As Dr Robina McCann, VP Health, notes:

“Supporting mental health and wellbeing at work is not only about individual care, it is also about designing work systems that enable people to cope with pressure, recover effectively and sustain performance over time. This focus on what we can control as a workplace is an investment with a proven business value add, as healthy and well workers are present, productive and safe workers”

Health and Safety at the heart of everything we do

As we mark World Health & Safety Day at Work, our focus remains clear and unwavering. A sustained focus on serious injury prevention, visible leadership at the working interface, and the disciplined execution of authorised work in line with our standards is critical to maintaining momentum.

Our safety objective remains unchanged: to ensure that every colleague returns home safely at the end of each day.

Achieving this requires shared accountability at every level, where leaders and teams take responsibility not only for safe outcomes, but for how work is done. It calls on us to show genuine care and respect for one another, to listen, and to create space for people to speak up, pause when needed, and raise concerns without fear.

Safety is strengthened when leaders are present, when expectations are clear, and when we give colleagues the time, attention and support they need to work safely, today and every day.

This is why psychosocial risk is increasingly discussed alongside safety.

As Tim Price, VP Technical Risk Governance & Learning (Safety) explains:

“In high‑hazard environments, performance is shaped by the environment, systems and people around us. When psychosocial conditions increase cognitive load or reduce clarity, they can influence how decisions are made and that matters for safety.”

What this means for all of us

Creating a healthy psychosocial working environment is a shared responsibility. It involves leaders, teams and individuals:

  • Designing and planning work with realistic demands and adequate resources
  • Creating clear roles and expectations and ensuring regular communication between all work execution stakeholders
  • Encouraging and modelling respectful challenge and speaking up.
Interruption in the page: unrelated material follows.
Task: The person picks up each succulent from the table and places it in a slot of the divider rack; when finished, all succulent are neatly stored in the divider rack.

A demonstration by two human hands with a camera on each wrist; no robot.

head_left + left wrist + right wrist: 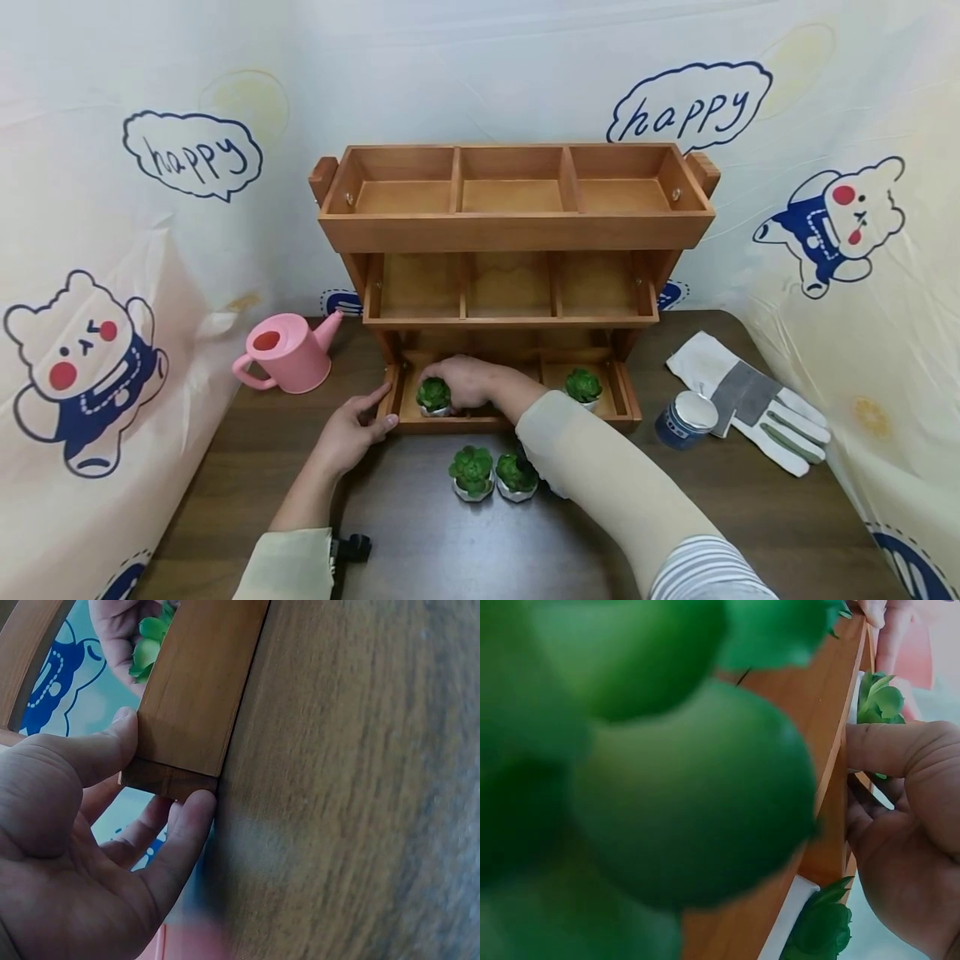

This includes stop work authority
  • Supporting effective handovers
  • Proactive review of rosters to facilitate fatigue management
  • Recognising that stress and mental health fluctuate and that support matters

On this World Day for Safety and Health at Work, we encourage everyone to reflect on how our work systems support people, not just to cope, but to perform safely, recover well and thrive.

To learn more, revisit resources on the Health page on Eureka.

Together, by focusing on how work works, we strengthen safety, health and sustainability across Anglo American.